### - Effect of scaling Example - 
### Scaling by squere root of dimension during computation of Queries and Keys Matrices before applying softmax and calculating attention weights for causal attention mechanism

## 1. stability in learning

In [1]:
import torch

tensor = torch.tensor([0.3, -0.1, -0.2, 0.5, 0.3, 0.7])
scaled_tensor = tensor * 7

softmax_result = torch.softmax(tensor, dim=-1)
softmax_scaled_result = torch.softmax(scaled_tensor, dim=-1)

print(f"Result without without multiplying: {softmax_result}")
print(f"Result after multiplying: {softmax_scaled_result}")


Result without without multiplying: tensor([0.1669, 0.1119, 0.1013, 0.2039, 0.1669, 0.2490])
Result after multiplying: tensor([0.0443, 0.0027, 0.0013, 0.1795, 0.0443, 0.7279])
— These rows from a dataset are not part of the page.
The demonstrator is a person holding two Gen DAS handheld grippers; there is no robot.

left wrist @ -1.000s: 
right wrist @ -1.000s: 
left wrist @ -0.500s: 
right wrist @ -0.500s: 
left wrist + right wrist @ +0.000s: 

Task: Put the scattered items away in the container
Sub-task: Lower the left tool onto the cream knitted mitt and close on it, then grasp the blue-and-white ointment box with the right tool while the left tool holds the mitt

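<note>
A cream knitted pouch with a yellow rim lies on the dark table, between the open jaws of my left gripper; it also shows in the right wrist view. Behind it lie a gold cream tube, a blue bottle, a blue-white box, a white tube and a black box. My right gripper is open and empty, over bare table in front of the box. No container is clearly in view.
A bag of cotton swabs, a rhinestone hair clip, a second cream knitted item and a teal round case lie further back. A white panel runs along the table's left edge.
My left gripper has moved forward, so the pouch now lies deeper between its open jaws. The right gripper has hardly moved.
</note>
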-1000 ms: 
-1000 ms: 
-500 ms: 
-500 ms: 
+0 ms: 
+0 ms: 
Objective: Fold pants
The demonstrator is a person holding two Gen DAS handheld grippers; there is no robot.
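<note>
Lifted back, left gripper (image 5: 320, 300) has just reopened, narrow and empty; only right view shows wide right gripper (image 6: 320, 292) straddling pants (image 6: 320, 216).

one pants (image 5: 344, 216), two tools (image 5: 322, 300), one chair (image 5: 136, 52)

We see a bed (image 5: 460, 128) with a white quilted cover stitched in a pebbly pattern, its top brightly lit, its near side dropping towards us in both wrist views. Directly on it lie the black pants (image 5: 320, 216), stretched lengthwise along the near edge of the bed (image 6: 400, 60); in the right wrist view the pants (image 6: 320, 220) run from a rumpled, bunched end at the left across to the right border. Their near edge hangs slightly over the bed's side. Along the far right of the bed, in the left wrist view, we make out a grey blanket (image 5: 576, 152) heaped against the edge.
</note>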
#### comparing the results shows how the output after scaling becomes peaky as the last value is unproportional high in comparison to the other values, in order to avoid such sharp softmax distribution the scaling by the square root of the dimensions in performed, leads to the model becoming over confident in the one key

## 2. to stabelize the variance of the dot product

In [2]:
import numpy as np
import torch


def compute_variance(dim, trails=1000):
    dot_products = []
    scaled_dot_products = []

    for _ in range(trails):
        q = np.random.randn(dim)
        k = np.random.randn(dim)

        dot_product = np.dot(q, k)
        dot_products.append(dot_product)

        scaled_dot_product = dot_product / dim**0.5
        scaled_dot_product = dot_product / torch.sqrt(torch.tensor(dim))
        scaled_dot_product = dot_product / np.sqrt(dim)
        scaled_dot_products.append(scaled_dot_product)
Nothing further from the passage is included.